### Goal of the exercise
Using the listing below, set down exactly the lines starting at the line that contains "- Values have" and ending at the line that contains "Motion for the", both included, and no others.

### Information shown

- - -

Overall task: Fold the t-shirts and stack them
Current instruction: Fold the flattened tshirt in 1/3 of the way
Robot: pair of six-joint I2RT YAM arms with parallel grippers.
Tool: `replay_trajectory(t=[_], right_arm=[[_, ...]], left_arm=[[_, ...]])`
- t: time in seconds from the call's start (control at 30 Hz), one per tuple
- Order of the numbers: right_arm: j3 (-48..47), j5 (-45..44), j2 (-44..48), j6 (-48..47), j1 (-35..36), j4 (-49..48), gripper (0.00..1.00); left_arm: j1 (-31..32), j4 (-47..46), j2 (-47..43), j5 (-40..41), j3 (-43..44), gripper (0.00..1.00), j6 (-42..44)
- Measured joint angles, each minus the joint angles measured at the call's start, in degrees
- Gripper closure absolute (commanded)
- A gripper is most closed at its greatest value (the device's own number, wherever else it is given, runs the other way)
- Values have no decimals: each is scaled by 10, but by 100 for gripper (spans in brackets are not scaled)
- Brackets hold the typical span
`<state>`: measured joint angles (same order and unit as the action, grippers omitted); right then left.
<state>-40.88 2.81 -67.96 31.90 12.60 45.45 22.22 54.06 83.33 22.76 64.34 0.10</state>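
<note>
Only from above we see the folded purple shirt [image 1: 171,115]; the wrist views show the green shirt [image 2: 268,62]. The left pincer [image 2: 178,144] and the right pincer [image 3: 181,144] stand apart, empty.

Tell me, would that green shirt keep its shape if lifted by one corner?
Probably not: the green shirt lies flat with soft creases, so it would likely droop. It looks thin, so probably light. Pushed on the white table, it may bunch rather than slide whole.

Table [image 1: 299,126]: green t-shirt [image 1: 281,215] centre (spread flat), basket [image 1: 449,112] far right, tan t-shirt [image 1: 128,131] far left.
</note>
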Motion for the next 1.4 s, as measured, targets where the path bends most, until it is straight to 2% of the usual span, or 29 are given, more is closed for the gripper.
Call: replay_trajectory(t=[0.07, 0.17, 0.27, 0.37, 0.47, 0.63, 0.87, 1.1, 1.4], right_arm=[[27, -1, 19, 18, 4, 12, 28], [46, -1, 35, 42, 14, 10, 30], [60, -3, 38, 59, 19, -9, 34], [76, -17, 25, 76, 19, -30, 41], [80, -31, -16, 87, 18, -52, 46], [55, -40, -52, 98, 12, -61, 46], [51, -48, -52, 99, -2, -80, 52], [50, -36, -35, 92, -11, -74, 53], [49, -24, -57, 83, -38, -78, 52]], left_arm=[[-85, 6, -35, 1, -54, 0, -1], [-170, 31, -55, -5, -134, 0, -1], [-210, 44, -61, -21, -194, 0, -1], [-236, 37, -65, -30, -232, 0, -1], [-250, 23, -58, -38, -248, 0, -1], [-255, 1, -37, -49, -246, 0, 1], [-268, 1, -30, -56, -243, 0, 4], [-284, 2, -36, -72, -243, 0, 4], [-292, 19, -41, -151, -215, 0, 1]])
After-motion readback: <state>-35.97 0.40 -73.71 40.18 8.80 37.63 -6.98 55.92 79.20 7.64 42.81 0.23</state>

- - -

### Answer section
- Values have no decimals: each is scaled by 10, but by 100 for gripper (spans in brackets are not scaled)
- Brackets hold the typical span
`<state>`: measured joint angles (same order and unit as the action, grippers omitted); right then left.
<state>-40.88 2.81 -67.96 31.90 12.60 45.45 22.22 54.06 83.33 22.76 64.34 0.10</state>
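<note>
Only from above we see the folded purple shirt [image 1: 171,115]; the wrist views show the green shirt [image 2: 268,62]. The left pincer [image 2: 178,144] and the right pincer [image 3: 181,144] stand apart, empty.

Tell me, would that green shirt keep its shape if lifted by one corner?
Probably not: the green shirt lies flat with soft creases, so it would likely droop. It looks thin, so probably light. Pushed on the white table, it may bunch rather than slide whole.

Table [image 1: 299,126]: green t-shirt [image 1: 281,215] centre (spread flat), basket [image 1: 449,112] far right, tan t-shirt [image 1: 128,131] far left.
</note>
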Motion for the next 1.4 s, as measured, targets where the path bends most, until it is straight to 2% of the usual span, or 29 are given, more is closed for the gripper.

With that, the exercise is finished.